Anti-Patterns in Tech Cost Management: Bad Cloud Strategy
Series Index
Introduction
Anti-Pattern 1: Not considering scale
Anti-Pattern 2: Bad cloud strategy
Anti-Pattern 3: Inability to assign/attribute costs
Anti-Pattern 4: No metrics or bad metrics
Anti-Pattern 5: Not designing it in
Anti-Pattern 6: Cost management as a standalone
Anti-Pattern 7/8: No ongoing reviews (current and potential)
Anti-Pattern 9: Across the board cuts
Anti-Pattern 10: “A tool will solve the problem!”
Anti-Pattern Bonus: Don’t do rewards programs!
A few thoughts: Three things you can do right now, for yourself and your team
Wrap up
It is likely that you are using a public cloud provider for something, unless your initials are “DHH” in which case I’ll address your concerns later.

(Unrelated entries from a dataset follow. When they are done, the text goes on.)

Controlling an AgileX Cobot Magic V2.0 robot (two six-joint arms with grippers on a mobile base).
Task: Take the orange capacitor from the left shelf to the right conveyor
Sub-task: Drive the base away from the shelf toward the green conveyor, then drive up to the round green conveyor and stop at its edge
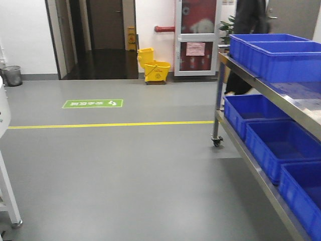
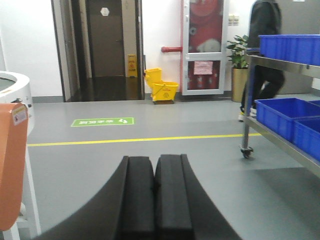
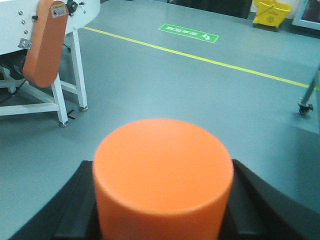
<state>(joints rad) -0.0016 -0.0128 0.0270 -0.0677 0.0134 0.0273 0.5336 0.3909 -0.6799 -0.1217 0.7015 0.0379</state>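
Right wrist view, right pincer point(image 3: 162, 205) clasping orange capacitor point(image 3: 162, 165), base cropped, left pincer point(image 2: 155, 172) closed empty

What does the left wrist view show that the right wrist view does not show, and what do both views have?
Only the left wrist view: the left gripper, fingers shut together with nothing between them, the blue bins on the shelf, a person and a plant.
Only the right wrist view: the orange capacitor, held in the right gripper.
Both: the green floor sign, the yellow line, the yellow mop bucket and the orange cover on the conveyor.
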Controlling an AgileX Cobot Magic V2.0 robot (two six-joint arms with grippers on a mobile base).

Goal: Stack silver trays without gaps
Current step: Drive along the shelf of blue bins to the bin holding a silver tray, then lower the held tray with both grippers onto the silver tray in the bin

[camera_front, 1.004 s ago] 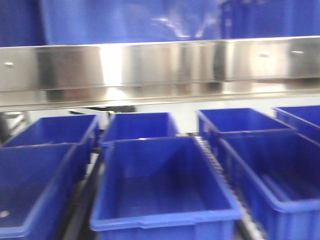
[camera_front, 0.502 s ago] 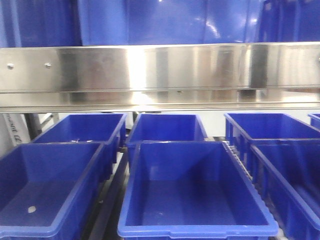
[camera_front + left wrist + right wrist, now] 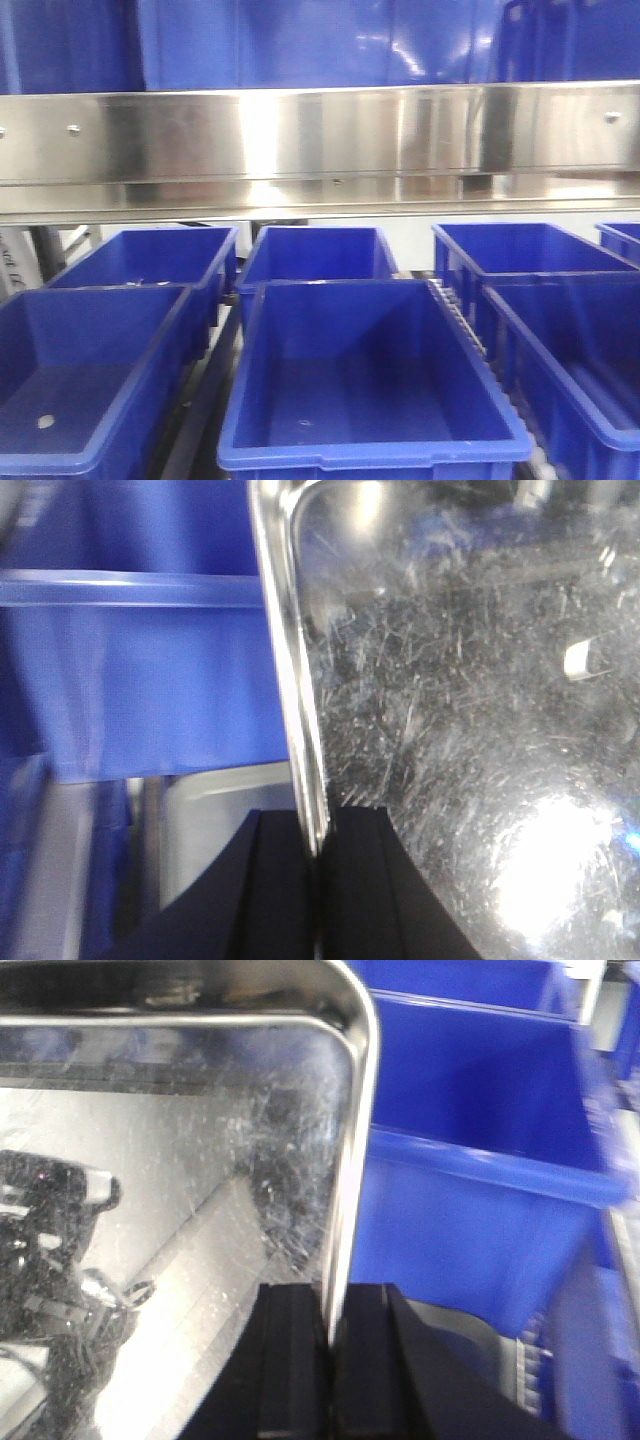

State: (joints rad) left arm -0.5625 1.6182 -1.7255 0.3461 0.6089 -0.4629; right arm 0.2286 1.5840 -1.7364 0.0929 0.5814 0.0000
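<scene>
The left pincer [image 3: 315,825] is clamped on the rolled rim [image 3: 290,680] of a silver tray [image 3: 460,730]. One black finger sits on each side of the thin edge. The tray's flat face is badly scratched and throws back a bright patch of light. It fills the right side of the left wrist view, and a blue bin [image 3: 150,680] is blurred behind it on the left.

The right pincer [image 3: 332,1295] is likewise closed on a tray rim [image 3: 355,1160], with its two black fingers squeezing the edge from either side. That silver tray [image 3: 170,1190] spreads to the left of the fingers and mirrors some dark machinery (whether both arms hold one tray, I cannot tell). More blue bins [image 3: 470,1210] lie beyond it on the right.

From the front, neither tray nor arm is in sight. A long polished steel rail [image 3: 320,135] with a few screws runs across. Blue plastic shows above the rail, and two rows of deep blue bins [image 3: 375,287] stand side by side below it. A small pale speck [image 3: 45,421] lies in the near left bin.
</scene>
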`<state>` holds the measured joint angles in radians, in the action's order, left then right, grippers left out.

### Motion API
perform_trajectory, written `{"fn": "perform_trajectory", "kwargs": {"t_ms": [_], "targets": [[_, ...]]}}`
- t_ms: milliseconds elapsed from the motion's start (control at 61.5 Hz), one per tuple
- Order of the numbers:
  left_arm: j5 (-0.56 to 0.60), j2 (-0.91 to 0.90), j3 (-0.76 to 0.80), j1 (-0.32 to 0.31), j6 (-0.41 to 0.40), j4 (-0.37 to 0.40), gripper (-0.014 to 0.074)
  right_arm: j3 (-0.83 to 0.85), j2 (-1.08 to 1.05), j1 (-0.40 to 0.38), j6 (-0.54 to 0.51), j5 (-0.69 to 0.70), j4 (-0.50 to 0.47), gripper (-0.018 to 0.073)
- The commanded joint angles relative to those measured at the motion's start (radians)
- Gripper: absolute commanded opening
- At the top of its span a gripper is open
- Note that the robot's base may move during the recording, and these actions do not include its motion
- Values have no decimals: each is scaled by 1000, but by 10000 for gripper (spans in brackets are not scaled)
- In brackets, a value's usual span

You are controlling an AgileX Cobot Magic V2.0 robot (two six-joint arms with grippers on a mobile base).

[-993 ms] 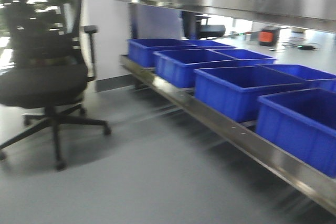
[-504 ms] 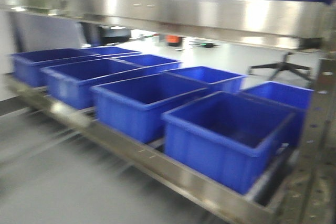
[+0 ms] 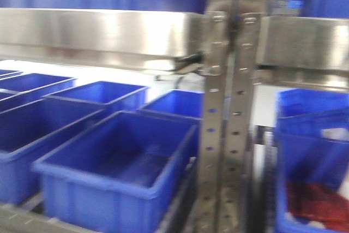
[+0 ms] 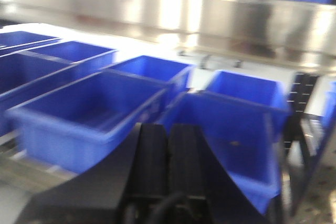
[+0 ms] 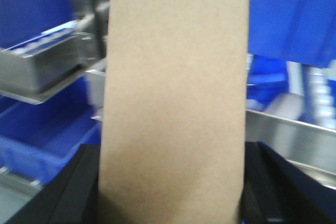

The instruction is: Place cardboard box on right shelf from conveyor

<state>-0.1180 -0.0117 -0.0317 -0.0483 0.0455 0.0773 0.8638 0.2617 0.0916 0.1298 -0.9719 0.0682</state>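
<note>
Having swung past the blue plastic bins (image 3: 117, 162), it now faces the shiny steel right shelf (image 3: 302, 42), right jaws gripping the tan cardboard box (image 5: 176, 103), left jaws closed.

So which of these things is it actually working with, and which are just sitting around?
In the job: cardboard box, gripped in the right claw; steel shelf on the right.
Just around: blue bins; perforated uprights; left claw, shut and empty.
</note>
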Motion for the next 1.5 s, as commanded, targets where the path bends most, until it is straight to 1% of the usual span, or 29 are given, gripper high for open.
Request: {"fn": "perform_trajectory", "kwargs": {"t_ms": [0, 1481], "targets": [[87, -17, -10, -2, 0, 6, -116, 26, 15, -5, -11, 96, 10, 210], [87, -15, -8, -2, 0, 6, -116, 26, 17, -5, -11, 96, 10, 210]]}}
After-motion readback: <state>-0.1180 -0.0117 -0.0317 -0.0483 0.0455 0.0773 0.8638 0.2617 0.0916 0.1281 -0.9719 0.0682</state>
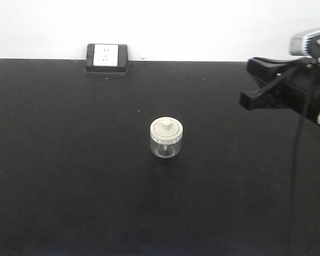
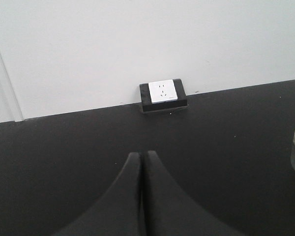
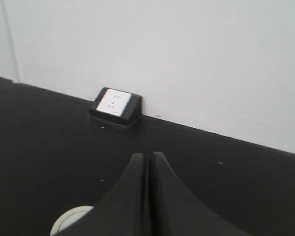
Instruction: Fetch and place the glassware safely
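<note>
Glass jar w/ cream knobbed lid stands upright mid-table, just below-left of our right gripper (fingers together, empty), far right of our left gripper (also closed), so right arm's nearer w/ bare black tabletop all round, wall socket well behind.

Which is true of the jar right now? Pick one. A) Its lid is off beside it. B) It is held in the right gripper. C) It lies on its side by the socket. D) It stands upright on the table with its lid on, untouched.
D: the jar stands upright on the table with its lid on, and both the right gripper and left gripper are shut and clear of it.
</note>
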### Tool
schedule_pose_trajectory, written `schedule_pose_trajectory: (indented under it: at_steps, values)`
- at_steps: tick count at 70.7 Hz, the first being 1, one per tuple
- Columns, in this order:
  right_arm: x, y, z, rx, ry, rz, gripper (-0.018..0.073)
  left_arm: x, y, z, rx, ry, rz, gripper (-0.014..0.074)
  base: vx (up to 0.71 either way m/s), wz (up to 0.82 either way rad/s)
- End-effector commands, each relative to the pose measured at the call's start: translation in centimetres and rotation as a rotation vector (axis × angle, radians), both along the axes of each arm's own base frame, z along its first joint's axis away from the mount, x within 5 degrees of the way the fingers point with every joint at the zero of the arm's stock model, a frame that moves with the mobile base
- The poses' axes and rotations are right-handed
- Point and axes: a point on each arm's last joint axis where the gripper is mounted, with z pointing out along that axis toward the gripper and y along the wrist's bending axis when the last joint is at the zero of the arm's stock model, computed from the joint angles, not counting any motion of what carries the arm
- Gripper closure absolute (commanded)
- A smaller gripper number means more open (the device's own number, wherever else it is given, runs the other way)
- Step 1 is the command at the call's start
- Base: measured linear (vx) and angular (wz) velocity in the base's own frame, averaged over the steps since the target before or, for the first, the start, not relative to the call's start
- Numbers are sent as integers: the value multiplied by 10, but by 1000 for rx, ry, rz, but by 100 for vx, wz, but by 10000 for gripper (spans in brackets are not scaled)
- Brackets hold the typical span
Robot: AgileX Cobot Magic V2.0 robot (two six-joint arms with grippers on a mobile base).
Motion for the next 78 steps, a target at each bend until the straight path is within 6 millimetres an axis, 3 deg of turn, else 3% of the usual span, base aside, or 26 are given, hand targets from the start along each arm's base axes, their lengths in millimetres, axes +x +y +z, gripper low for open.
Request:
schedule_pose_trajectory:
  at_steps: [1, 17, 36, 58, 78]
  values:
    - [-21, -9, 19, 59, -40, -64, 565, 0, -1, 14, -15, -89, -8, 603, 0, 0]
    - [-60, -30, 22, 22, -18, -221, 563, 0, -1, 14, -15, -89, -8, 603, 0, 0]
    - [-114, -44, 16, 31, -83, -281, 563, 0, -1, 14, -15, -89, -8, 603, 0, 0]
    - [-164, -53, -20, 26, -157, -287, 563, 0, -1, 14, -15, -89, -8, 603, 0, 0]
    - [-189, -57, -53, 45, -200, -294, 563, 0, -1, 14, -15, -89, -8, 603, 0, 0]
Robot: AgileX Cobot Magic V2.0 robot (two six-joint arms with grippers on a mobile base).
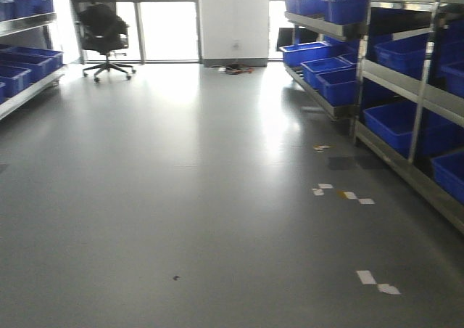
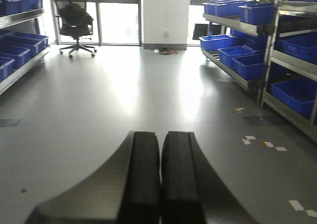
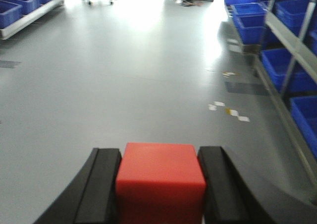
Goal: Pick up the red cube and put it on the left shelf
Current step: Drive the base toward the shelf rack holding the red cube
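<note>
The red cube (image 3: 161, 182) is held between the two black fingers of my right gripper (image 3: 159, 157), which is shut on it above the grey floor. My left gripper (image 2: 161, 137) is shut and empty, its two black fingers pressed together, pointing down the aisle. The left shelf (image 1: 25, 59) with blue bins stands at the far left of the front view; it also shows in the left wrist view (image 2: 20, 48) and the right wrist view (image 3: 27, 3). Neither gripper shows in the front view.
A right-hand metal shelf (image 1: 406, 110) with blue bins (image 1: 406, 125) lines the aisle. A black office chair (image 1: 104, 30) stands at the back left by the windows. White tape marks (image 1: 377, 281) dot the grey floor (image 1: 188, 197). Small clutter (image 1: 235, 69) lies by the white pillar.
</note>
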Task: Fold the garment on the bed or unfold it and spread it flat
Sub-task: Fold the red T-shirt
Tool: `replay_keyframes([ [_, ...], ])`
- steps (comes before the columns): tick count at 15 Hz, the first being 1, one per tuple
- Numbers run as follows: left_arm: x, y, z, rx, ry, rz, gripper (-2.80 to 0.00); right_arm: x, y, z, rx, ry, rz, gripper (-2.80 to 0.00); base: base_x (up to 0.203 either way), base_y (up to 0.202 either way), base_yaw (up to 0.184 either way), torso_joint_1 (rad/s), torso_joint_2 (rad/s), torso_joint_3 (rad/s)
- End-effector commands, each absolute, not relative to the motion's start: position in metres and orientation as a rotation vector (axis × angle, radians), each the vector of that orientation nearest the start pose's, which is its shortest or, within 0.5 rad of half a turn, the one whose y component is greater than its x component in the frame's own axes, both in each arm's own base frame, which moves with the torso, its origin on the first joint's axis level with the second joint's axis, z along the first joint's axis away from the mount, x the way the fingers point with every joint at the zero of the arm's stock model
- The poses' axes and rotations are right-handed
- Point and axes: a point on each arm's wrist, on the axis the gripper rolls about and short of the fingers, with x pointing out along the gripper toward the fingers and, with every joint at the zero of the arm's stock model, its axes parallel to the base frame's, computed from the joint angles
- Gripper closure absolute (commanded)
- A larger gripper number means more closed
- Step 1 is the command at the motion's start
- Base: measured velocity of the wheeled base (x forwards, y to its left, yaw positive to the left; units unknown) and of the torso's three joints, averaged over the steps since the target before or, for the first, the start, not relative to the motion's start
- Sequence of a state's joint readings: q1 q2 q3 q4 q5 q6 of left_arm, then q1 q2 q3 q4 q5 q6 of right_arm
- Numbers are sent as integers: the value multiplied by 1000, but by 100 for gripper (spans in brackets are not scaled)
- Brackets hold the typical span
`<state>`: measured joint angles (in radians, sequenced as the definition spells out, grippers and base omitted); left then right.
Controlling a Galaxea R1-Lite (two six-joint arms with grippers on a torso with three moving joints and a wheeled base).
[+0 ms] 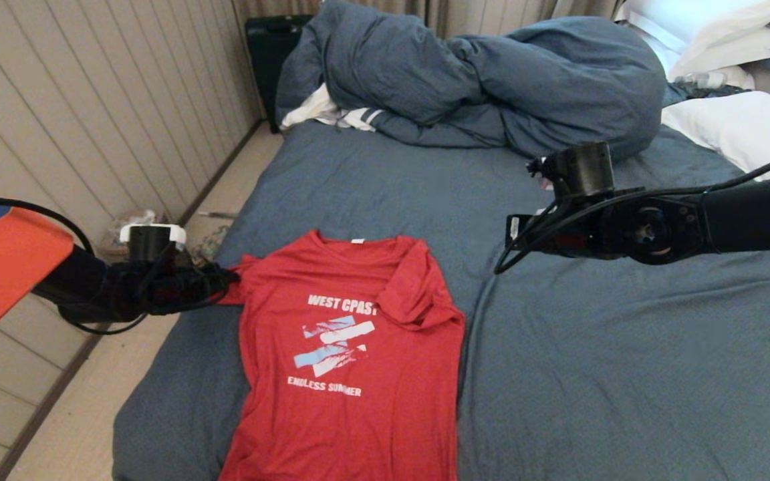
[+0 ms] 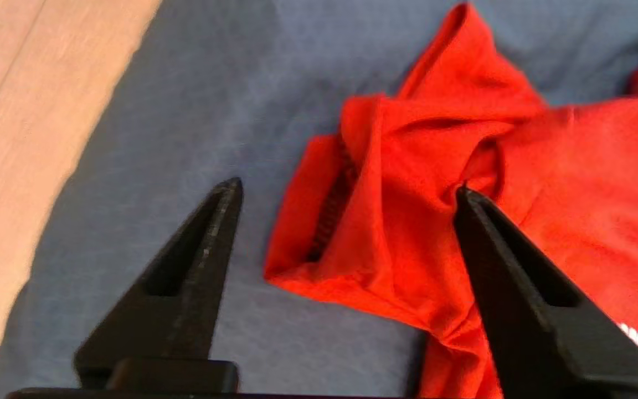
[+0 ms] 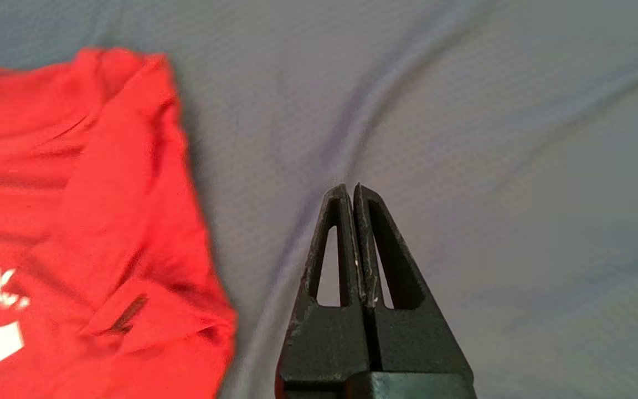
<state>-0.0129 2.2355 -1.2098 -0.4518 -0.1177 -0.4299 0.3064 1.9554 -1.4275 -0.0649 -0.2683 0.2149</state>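
L gripper (image 2: 346, 191), jaws wide, apparently straddles the left sleeve of red T-shirt (image 1: 348, 347) on bed (image 1: 625, 347); R gripper (image 3: 352, 191), closed and empty, hovers right.

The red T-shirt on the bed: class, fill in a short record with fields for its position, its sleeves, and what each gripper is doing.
garment: red T-shirt, print side up, on the bed near its left edge
left sleeve: bunched
right sleeve: folded in over the chest
left gripper: open, fingers either side of the bunched left sleeve
right gripper: shut, holding nothing, over bare sheet beside the shirt
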Motion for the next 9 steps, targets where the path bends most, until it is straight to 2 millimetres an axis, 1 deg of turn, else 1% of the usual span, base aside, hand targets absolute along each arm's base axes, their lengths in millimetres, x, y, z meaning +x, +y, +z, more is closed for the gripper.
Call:
replay_keyframes([
  [1,427,-10,67,-447,596,4,0,378,113,205,79,454,-13,0,0,0,0,0,0,0],
  [3,428,-10,68,-447,584,5,0,379,112,203,79,460,-17,0,0,0,0,0,0,0],
  [9,426,-9,75,-433,508,42,0,377,110,204,83,458,-20,0,0,0,0,0,0,0],
])
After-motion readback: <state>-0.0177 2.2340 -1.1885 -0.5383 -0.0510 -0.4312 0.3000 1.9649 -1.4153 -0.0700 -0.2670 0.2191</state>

Even businesses who have rationally determined that they should not use the cloud for some of their workloads or storage, will generally use it for something. It’s something you must have a strategy for, and a bad one will cost you.
You won’t save money
The cloud is not about saving money! Over time, the additional capabilities of cloud providers may, if used correctly, save you money, but more likely they will allow you to do more or different things, for the same money. A tech director or CTO who justifies a cloud move on the basis of cost savings is making a potentially career-destroying move.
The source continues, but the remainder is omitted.